Ich versichere Euch, das Ergebnis wird so überzeugend sein, dass, wenn ich diesen Auftrag vollendet habe, noch eine ganze Reihe weiterer hoher Herren zu mir kommen wird, um sich meiner Dienste zu versichern! Wohlan! 

Tatsächlich blieb Jörg Unkair ein durchaus gefragter Mann! Er ist einer der führenden Köpfe gewesen, die die italienische Baukunst der Renaissance adaptierten und nach Norddeutschland brachten. Zwischen 1524 und 1548 baute er u. a. Schloss Neuhaus bei Paderborn, Schloss Stadthagen, Schloss Petershagen und Schloss Detmold, womit er maßgeblich zur Profilierung des neuen Baustils beitrug.

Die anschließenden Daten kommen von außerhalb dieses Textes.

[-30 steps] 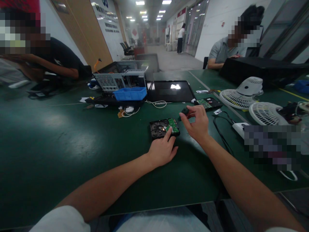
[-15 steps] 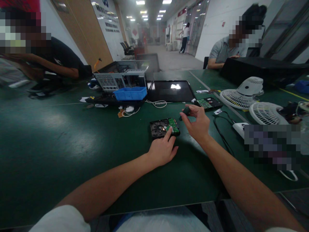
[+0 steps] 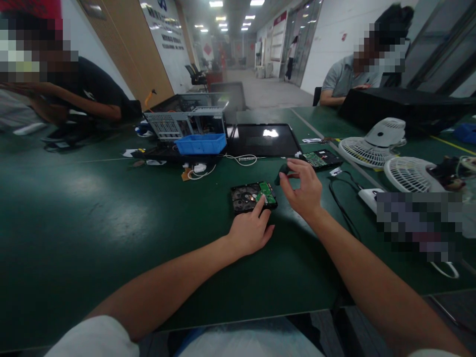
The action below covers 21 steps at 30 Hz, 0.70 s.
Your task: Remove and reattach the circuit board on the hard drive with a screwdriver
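Observation:
A hard drive (image 3: 245,197) lies on the green table with its green circuit board facing up. My left hand (image 3: 251,230) rests at its near edge, the index finger stretched out and touching the board, the thumb apart to the right. Just right of the drive and raised, my right hand (image 3: 303,188) pinches a small dark stubby object (image 3: 281,173) between thumb and fingers. Its exact kind does not show. Behind that hand lies a second hard drive (image 3: 323,159), circuit board up.
Beyond stand an opened computer case (image 3: 169,126), a blue bin (image 3: 201,144) and a black panel (image 3: 266,140). White fan parts (image 3: 372,146), a black cable (image 3: 340,203) and a white power strip (image 3: 368,196) lie right. Two people sit across the table.
My right hand has tilted slightly, and the dark object has shifted a little left. My left hand and the hard drive stay put. A distant walking person has moved right.

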Motion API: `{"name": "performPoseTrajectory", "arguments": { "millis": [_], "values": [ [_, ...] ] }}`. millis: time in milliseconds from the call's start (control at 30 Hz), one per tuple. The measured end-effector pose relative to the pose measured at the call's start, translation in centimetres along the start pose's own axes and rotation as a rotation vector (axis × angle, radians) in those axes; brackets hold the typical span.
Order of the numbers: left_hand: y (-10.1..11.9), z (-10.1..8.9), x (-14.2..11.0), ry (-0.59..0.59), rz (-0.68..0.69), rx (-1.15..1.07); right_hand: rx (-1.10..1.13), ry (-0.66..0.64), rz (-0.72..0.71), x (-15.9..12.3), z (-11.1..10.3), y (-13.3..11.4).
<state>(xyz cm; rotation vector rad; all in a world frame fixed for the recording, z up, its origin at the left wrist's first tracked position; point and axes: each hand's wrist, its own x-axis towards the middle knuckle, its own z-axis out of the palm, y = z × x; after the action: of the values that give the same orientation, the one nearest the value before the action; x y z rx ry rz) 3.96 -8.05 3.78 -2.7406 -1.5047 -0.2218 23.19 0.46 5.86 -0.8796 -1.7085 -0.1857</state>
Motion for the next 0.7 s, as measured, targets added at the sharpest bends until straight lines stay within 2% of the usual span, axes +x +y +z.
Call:
{"name": "performPoseTrajectory", "arguments": {
  "millis": [700],
  "values": [
    [-0.04,0.23,-0.03,0.007,0.002,-0.003,-0.016,0.005,0.033,-0.18,0.00,-0.15]
  ]
}}
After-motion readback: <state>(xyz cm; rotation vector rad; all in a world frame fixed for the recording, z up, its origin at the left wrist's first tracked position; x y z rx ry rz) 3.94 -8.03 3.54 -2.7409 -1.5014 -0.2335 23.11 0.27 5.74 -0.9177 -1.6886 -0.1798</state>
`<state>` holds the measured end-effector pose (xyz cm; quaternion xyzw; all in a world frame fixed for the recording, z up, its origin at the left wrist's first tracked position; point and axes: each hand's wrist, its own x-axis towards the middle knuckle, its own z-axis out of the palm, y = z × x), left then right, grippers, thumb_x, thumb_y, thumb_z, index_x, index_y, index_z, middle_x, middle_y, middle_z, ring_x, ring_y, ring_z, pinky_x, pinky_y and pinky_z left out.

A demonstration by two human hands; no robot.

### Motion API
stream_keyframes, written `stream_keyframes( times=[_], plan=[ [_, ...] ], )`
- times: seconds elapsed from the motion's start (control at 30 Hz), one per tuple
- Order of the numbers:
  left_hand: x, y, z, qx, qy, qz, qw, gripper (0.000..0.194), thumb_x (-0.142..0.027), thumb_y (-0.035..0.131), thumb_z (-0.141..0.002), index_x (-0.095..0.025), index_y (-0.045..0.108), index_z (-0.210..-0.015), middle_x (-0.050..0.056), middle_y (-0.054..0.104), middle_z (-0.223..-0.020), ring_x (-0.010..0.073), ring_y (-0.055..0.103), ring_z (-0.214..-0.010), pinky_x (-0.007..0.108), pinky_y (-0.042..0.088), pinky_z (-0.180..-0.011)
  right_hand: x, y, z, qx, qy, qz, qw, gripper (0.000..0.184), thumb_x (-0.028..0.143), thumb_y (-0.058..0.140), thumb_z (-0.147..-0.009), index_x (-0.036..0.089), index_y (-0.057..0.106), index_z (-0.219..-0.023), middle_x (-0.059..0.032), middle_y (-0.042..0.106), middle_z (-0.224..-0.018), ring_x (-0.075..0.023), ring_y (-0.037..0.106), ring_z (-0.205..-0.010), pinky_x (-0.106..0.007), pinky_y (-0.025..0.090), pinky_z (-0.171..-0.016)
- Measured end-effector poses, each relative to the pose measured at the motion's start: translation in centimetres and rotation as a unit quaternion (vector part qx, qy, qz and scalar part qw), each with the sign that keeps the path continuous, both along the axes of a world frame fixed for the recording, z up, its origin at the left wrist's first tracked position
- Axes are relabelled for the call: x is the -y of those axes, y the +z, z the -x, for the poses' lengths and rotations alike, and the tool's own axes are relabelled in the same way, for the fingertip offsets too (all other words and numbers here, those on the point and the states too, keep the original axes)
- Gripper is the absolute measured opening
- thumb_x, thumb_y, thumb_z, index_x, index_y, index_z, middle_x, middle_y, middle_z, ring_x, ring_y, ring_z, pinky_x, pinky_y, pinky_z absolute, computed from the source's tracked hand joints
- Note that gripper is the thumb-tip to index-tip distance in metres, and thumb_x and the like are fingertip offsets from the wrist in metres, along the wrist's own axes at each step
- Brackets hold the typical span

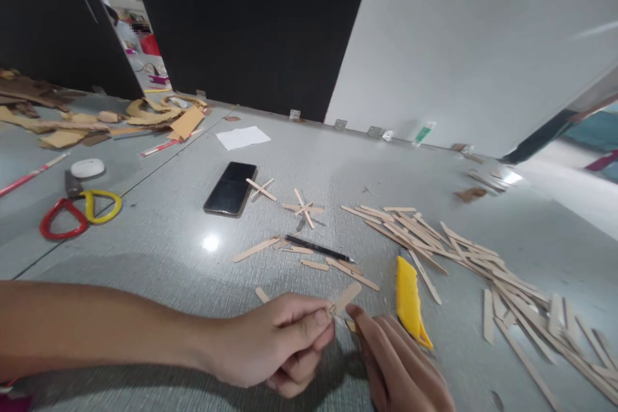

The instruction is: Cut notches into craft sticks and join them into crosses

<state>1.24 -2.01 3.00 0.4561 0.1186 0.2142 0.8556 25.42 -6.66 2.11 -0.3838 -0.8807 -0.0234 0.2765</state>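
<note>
My left hand (pixel 294 341) pinches a wooden craft stick (pixel 348 298) between thumb and fingers, its rounded end sticking out to the upper right. Curled close beside it is my right hand (pixel 403 360), holding a small craft knife (pixel 352 326) whose pale blade touches the stick near my left fingertips. Most of that knife is hidden by my fingers. Another stick end shows behind my left hand. Just beyond my hands lie cut stick pieces (pixel 315 264) and a black pen (pixel 318 248). A yellow box cutter (pixel 409 299) rests right of my right hand.
Loose craft sticks (pixel 454 251) spread across the right side. Two crossed-stick shapes (pixel 304 208) lie near a phone (pixel 232 188). Scissors (pixel 80 212), a white oval object (pixel 87 168) and cardboard scraps (pixel 159 117) are on the left. Upright panels (pixel 251 26) close off the back.
</note>
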Motion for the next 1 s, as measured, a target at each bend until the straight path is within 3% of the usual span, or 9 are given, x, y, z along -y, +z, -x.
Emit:
stream_keyframes(
  times=[0.13, 0.33, 0.47, 0.63, 0.9, 1.0],
  plan=[
    [0.0, 0.1, 0.0, 0.0, 0.004, -0.003, 1.0, 0.045, -0.063, 0.048, -0.107, -0.024, 0.04, -0.087, -0.014, 0.03, -0.051, 0.0057, 0.019, -0.039, 0.019, 0.021, -0.038, -0.2, 0.1, 0.0, 0.0, 0.002, -0.011, 1.0, 0.047, -0.001, 0.043, -0.1, 0.007, 0.049, -0.145, -0.0123, 0.072, -0.095, -0.0228, 0.073, -0.081, -0.031, 0.061, -0.074],
    [0.1, 0.7, 0.0, -0.031, 0.017, -0.013, 0.999, 0.045, -0.064, 0.045, -0.107, -0.024, 0.039, -0.087, -0.014, 0.032, -0.05, 0.0063, 0.024, -0.038, 0.018, 0.021, -0.037, -0.5, 0.7, 0.9, -0.034, -0.007, 0.025, 0.999, 0.034, 0.001, 0.039, -0.103, 0.011, 0.056, -0.131, -0.0113, 0.074, -0.093, -0.0213, 0.076, -0.079, -0.029, 0.062, -0.07],
    [0.6, 1.8, 0.0, -0.046, 0.036, -0.021, 0.998, 0.045, -0.066, 0.044, -0.107, -0.024, 0.04, -0.089, -0.013, 0.04, -0.05, 0.0069, 0.03, -0.038, 0.017, 0.028, -0.038, -0.3, 1.0, 1.4, -0.052, -0.034, 0.035, 0.997, 0.029, 0.012, 0.039, -0.109, 0.017, 0.056, -0.132, -0.0113, 0.079, -0.103, -0.0189, 0.08, -0.081, -0.023, 0.062, -0.066],
    [1.3, 2.7, 0.1, -0.075, 0.066, -0.079, 0.992, 0.053, -0.075, 0.042, -0.102, -0.023, 0.042, -0.093, -0.01, 0.046, -0.051, 0.0077, 0.039, -0.041, 0.018, 0.03, -0.041, 0.0, 1.7, 1.6, -0.058, -0.026, 0.086, 0.994, 0.027, 0.022, 0.037, -0.114, 0.019, 0.055, -0.133, -0.0077, 0.082, -0.1, -0.0168, 0.081, -0.075, -0.02, 0.062, -0.062],
    [1.6, 2.0, 0.0, -0.085, 0.08, -0.071, 0.991, 0.052, -0.074, 0.042, -0.102, -0.023, 0.043, -0.094, -0.011, 0.044, -0.05, 0.008, 0.037, -0.04, 0.017, 0.031, -0.041, 0.1, 1.1, 1.4, -0.051, -0.029, 0.065, 0.996, 0.027, 0.022, 0.038, -0.113, 0.02, 0.056, -0.133, -0.0085, 0.084, -0.098, -0.0193, 0.082, -0.071, -0.023, 0.062, -0.059],
    [1.5, 1.8, 0.1, -0.132, 0.107, -0.067, 0.983, 0.048, -0.069, 0.04, -0.106, -0.023, 0.047, -0.094, -0.012, 0.041, -0.049, 0.0083, 0.033, -0.038, 0.018, 0.029, -0.039, 0.3, 1.2, 1.2, -0.087, -0.083, 0.087, 0.989, 0.027, 0.029, 0.042, -0.112, 0.023, 0.053, -0.136, -0.0062, 0.083, -0.091, -0.018, 0.081, -0.065, -0.021, 0.062, -0.056]
  ],
)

Die Nachfahren des Heidenreich von Schele leben übrigens noch immer in dieser Burg, die als eine der ältesten und schönsten im gesamten Weser-Ems-Raum gilt. Regulär zu besichtigen ist sie leider nicht. Einige Räumlichkeiten bekommt man jedoch zu sehen, wenn man auf der Schelenburg an einer Aufführung des DinnerAct Theaters teilnimmt, während der man einerseits fürstlich speist, andererseits Teil einer Kriminalaufführung wird.